ENSEÑAR A SER PERSONAS
Tras el análisis de cualquiera de los conflictos sociales y personales que preocupan a cualquier persona, casi siempre llegamos a la conclusión de que la solución es la educación
:Educación contra la violencia, contra la xenofobia, contra el maltrato a las mujeres… Educación para evitar la conducción imprudente, el consumo de drogas, los trastornos de alimentación, el deterioro medioambiental….Educación para fomentar el respeto, la autonomía, la libertad….
Y sucede que cuando se programa una asignatura que garantiza que todos esos contenidos tengan su tiempo y espacio en los centros educativos para ser trabajados con seriedad de forma rigurosa y evaluable, se genera una resistencia numantina que proclama su absoluto rechazo a la transmisión de esos valores, ante el temor de que entren en contradicción con los suyos propios.

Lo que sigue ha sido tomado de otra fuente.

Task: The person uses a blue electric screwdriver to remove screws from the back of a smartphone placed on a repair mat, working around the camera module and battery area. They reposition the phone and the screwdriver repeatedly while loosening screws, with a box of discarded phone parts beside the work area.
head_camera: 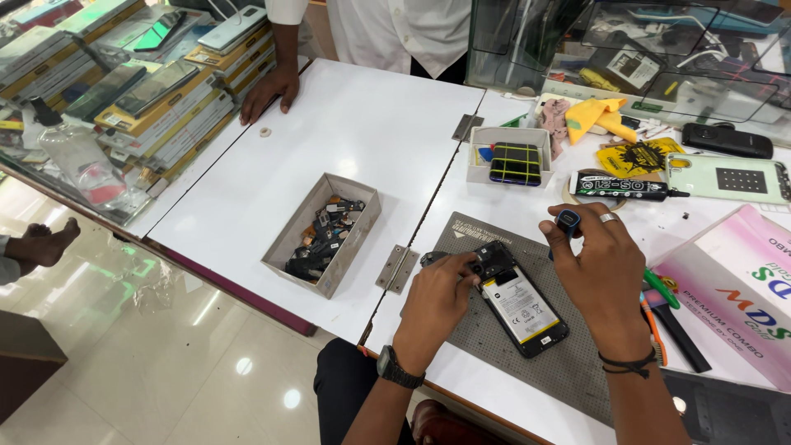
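An opened black smartphone point(521, 306) with its back cover off, showing a white-labelled battery, lies at a slant on a grey rubber work mat point(494, 346) on a white counter point(362, 132). The person's left hand point(437, 303) rests at the phone's upper end, its fingers curled and pinching a small dark part beside the camera area. The right hand point(597, 268), wearing a silver ring and a black cord at the wrist, is raised just right of the phone and grips a small dark-blue-handled tool point(568, 222) upright in its fingertips; the tool's tip is hidden.

Left of the mat, across a metal hinge point(397, 268), stands an open grey cardboard box point(323, 235) of small dark phone parts. Beyond the mat sits a small white tray point(511, 155) holding a dark block with yellow-green stripes. To its right lie a black glue tube point(622, 187), a pale green phone case point(729, 179) and a yellow cloth point(597, 115). A pink and white carton point(733, 288) fills the right edge.

At the far side of the counter, another person in a white shirt lays a flat hand point(270, 91) on the surface, beside stacked boxed goods point(148, 99).
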`<state>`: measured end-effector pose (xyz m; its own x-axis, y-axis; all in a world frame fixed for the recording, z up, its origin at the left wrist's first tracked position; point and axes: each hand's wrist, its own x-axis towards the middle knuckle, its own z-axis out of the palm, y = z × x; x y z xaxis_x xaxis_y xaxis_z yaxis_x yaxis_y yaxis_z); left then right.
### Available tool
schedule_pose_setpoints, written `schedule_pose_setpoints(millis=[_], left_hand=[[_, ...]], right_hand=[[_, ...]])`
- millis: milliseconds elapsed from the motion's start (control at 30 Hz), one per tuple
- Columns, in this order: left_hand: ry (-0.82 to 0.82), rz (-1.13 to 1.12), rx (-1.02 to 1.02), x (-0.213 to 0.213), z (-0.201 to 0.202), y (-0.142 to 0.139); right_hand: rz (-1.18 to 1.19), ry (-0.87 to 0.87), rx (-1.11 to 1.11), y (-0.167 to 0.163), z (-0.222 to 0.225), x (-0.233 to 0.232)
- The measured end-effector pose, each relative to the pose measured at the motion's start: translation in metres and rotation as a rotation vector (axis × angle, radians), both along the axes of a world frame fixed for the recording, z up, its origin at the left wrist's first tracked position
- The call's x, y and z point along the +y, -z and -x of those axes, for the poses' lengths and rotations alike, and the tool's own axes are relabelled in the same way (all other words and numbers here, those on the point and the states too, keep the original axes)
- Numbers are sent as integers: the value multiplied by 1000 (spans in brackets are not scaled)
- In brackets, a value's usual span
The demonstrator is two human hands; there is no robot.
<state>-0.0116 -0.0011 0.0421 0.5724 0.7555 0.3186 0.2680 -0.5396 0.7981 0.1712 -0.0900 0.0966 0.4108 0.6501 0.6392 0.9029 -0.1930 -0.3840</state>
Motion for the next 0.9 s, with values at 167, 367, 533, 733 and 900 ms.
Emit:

Tan difícil es, para algunos, reconocer las premisas que permiten la convivencia pacífica y el progreso colectivo?
Tan difícil es consensuar los principios y valores que todos y cada uno decimos respetar, independientemente de religiones e ideologías?
Va a resultar que hay quienes no se creen todo lo que dicen creer y por eso no querían que se enseñara en las escuelas?
Desde el Tribunal Supremo se ha llamado a las cosas por su nombre: las familias tienen todo el derecho a transmitir sus propias creencias, pero esto no exime a la sociedad de la obligación y el derecho de enseñar las reglas del juego social, fijadas por la Constitución, asi como la forma en que nos organizamos para convivir en libertad.